And with the cost of fruit making up between 60-80% of production costs, it said juice manufacturers were much worse off than other sectors.
Erratic weather was down to the return of El Nino, which had destroyed pineapple crops in Central America, while a drought in India had hit supplies of mangoes.
Supplies of pineapple from Thailand have been particularly bad hit, with the price of concentrate increasing almost four-fold in just one year.
The French Union Nationale Interprofessionnelle de Jus de Fruit UNIJUS said: “Combined with the dollar effect, the price rise [for pineapple] has reached 450%! The additional cost for manufacturers corresponds to 40 cents (€) per litre, which makes this fruit inaccessible.”
Rising Costs
Pineapple juice concentrate : +400% in 2015
Grapefruit juice concentrate : +150% since 2005
Passion fruit juice concentrate : +200% since 2013
Orange juice juice concentrate : +35% since 2009
UNIJUS secretary general, Thomas Gauthier, partly put the supply problems down to increased competition weighing in from other more profitable market opportunities, such as fruit compote or fruit salad.
Meanwhile more and more growers were converting their orchards to more profitable, less weather-vulnerable corn or soy.
UNIJUS has called it “one of the most tense situations in the past decade.”
Solution in sight?
Gauthier told FoodNavigator that a long-term solution would be more orchards dedicated solely to the juice industry, while the obvious short-term solution was to raise consumer prices – but this was not currently an option.
“It [would be] very difficult due to the low price war that the French retailers are all having. Consumer prices fell during past year and this year is not well oriented. Moreover, the purchasing bodies of retailers are concentrating and there are only 4 major clients left in France. UNIJUS represent the French Industry, but the situation is the same all over Europe and in Western countries because the suppliers are roughly the same.”
UNIJUS warned that because the rising costs were not being passed onto consumers, some manufacturers had already planned to freeze investment, hiring and were considering restructuring.

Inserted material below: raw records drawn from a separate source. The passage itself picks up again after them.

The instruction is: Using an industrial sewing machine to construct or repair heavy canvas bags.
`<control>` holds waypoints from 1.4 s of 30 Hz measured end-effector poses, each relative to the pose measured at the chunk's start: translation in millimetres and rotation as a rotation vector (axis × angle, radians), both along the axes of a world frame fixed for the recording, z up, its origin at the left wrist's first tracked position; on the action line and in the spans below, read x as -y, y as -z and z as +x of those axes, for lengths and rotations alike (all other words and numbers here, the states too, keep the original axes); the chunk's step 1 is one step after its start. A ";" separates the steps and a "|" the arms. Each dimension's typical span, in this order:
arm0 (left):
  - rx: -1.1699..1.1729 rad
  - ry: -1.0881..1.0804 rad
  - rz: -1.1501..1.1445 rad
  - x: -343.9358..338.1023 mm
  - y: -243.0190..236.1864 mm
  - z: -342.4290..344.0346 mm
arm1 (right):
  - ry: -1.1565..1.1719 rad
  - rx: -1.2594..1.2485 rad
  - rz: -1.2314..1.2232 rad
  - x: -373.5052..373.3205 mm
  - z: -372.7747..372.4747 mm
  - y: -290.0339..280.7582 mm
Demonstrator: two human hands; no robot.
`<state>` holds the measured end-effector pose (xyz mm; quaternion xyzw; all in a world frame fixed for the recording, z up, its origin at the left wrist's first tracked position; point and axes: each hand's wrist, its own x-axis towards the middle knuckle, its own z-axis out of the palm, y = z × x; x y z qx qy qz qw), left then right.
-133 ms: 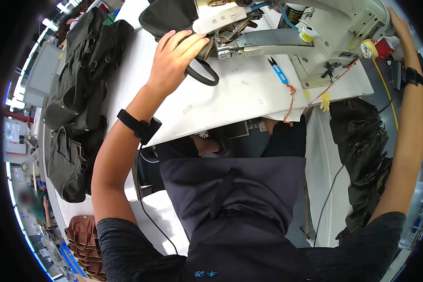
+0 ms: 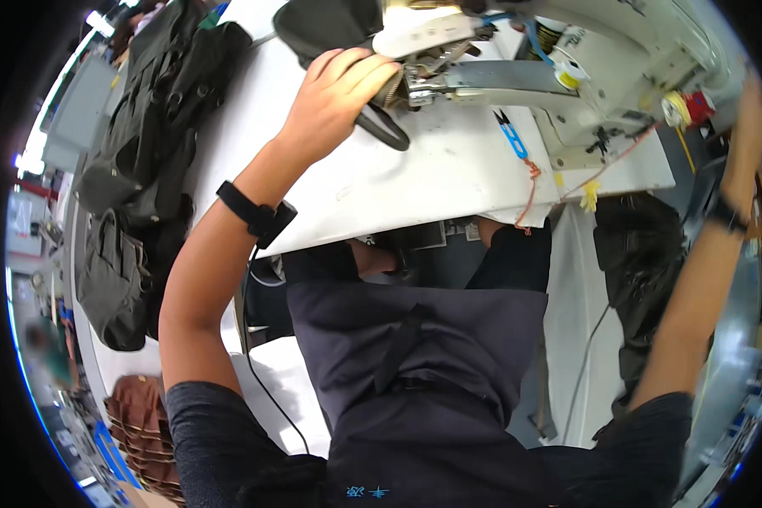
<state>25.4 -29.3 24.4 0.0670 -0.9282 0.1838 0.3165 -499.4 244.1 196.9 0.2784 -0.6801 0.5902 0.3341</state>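
Observation:
My left hand (image 2: 334, 97) lies over the edge of a dark green bag (image 2: 326, 30), its fingers bent onto the zipper side next to the sewing machine's free arm (image 2: 516, 78). A dark strap handle (image 2: 384, 129) loops out below the fingers. The thumb is hidden beneath the hand. Out at the right rim my right hand (image 2: 752, 123) is smeared by motion, apart from the sewing machine (image 2: 626, 59), and its fingers cannot be made out. Blue thread snips (image 2: 511, 135) on an orange cord lie on the white table (image 2: 313, 207).
Several dark green bags (image 2: 157, 110) are piled on the left, with brown pieces (image 2: 140, 432) below them. More dark bags (image 2: 639, 271) hang at the right. A yellow-topped spool (image 2: 571, 78) sits on the machine; a red-and-yellow thread spool (image 2: 686, 110) is at its right end.
My right hand has come away from the machine's right end, moving down and outward. My left hand stays on the bag. The whole view has shifted slightly.

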 end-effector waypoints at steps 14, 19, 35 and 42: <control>0.026 -0.035 -0.068 24.8 4.2 1.6 | -1.399 0.921 0.171 134.4 328.5 165.6; 0.005 0.055 -0.058 30.8 8.2 -6.4 | -1.455 0.947 0.107 134.8 322.8 160.3; -0.076 0.088 0.053 32.3 11.8 -24.2 | -0.881 0.158 0.478 137.4 326.7 172.5; -0.109 0.076 -0.007 30.8 9.0 -32.4 | -1.333 0.940 0.097 138.8 329.5 157.9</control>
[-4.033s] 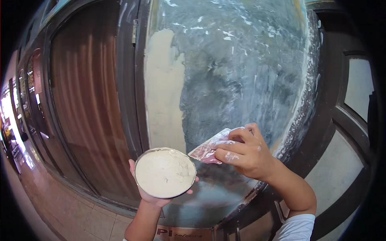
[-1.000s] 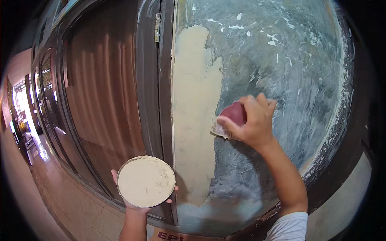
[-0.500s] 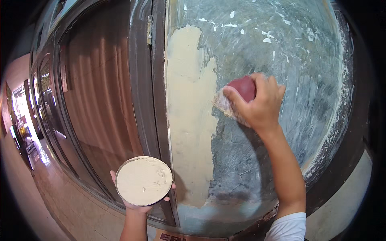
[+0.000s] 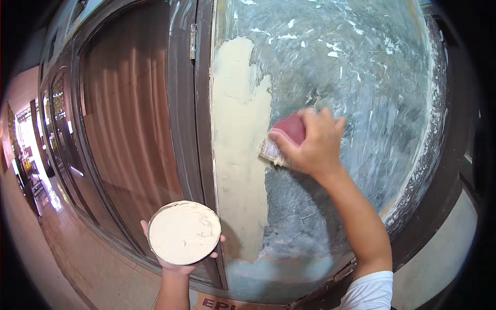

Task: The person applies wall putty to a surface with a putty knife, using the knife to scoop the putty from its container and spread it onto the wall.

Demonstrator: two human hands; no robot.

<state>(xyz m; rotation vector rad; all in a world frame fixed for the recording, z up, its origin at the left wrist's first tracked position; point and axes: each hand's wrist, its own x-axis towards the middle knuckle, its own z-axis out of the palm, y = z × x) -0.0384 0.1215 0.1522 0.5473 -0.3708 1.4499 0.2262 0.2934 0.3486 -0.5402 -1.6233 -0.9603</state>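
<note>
My left hand (image 4: 175, 267) holds a round, shallow container of cream putty (image 4: 183, 232) from underneath, level with the lower part of the door. My right hand (image 4: 315, 144) grips a putty spreader (image 4: 289, 129) with a maroon upper part and a putty-smeared lower edge. The spreader is against the mottled grey-blue wall (image 4: 372, 103), right at the ragged border of a tall cream putty band (image 4: 237, 129). That band runs beside the dark door frame, and white flecks mark the bare wall higher up. The hand and spreader are slightly blurred.
A dark-framed door (image 4: 178, 129) with a hinge and a curtained pane (image 4: 129, 129) stands at left. Beyond it a bright tiled walkway (image 4: 67, 222) holds indistinct objects. At right is dark panelled woodwork (image 4: 454, 155). A sign with printing (image 4: 243, 305) lies along the bottom edge.
Since four seconds ago, my right hand has risen from beside the container onto the wall and the container has shifted left. In the last half second the spreader has moved down and left.
</note>
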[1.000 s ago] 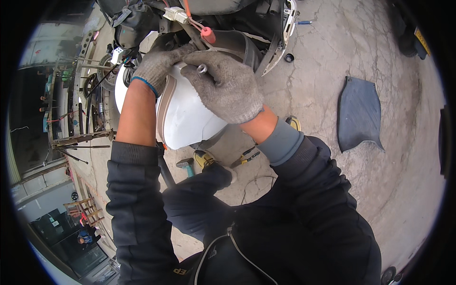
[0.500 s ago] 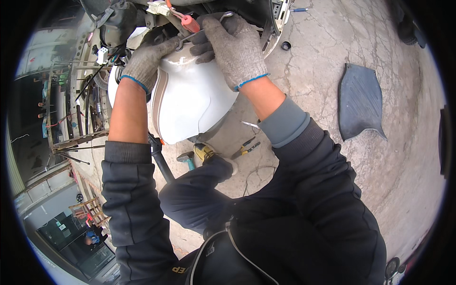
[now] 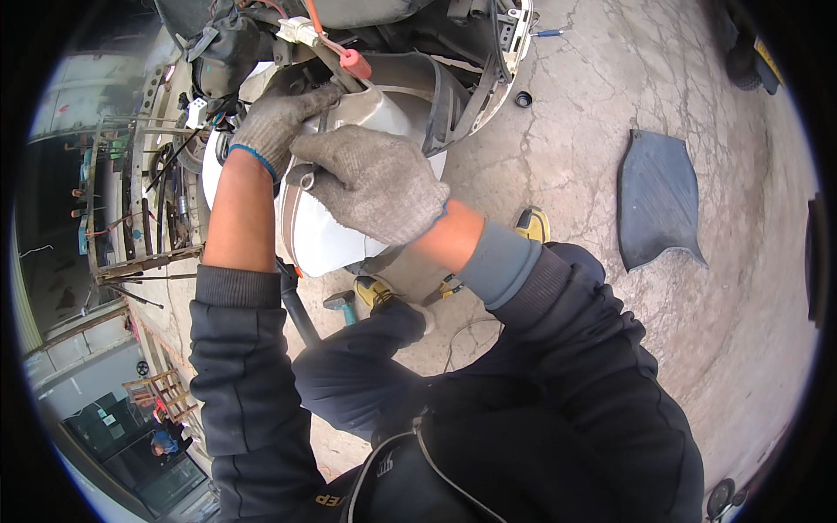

Fruit juice sales are also being worn down by changing consumer habits.
In 2009 UNIJUS claimed the French market for fruit juice was recession-proof with sales of fruit juice remaining strong despite the tough economic climate. But even then data from Nielsen showed that consumers were changing habits, switching to ambient brands which tend to be cheaper with a longer shelf-life.
Gauthier said that in France juice was traditionally drunk in the morning but that fewer people were having a ‘proper breakfast’ which was also eroding sales.
According to a 2015 report by the European Fruit Juice Association, AIJN, Western Europe was the second biggest market for fruit juices in the world after North America. Malta had the largest per capita consumption of fruit juice and nectar in the region, followed by Germany.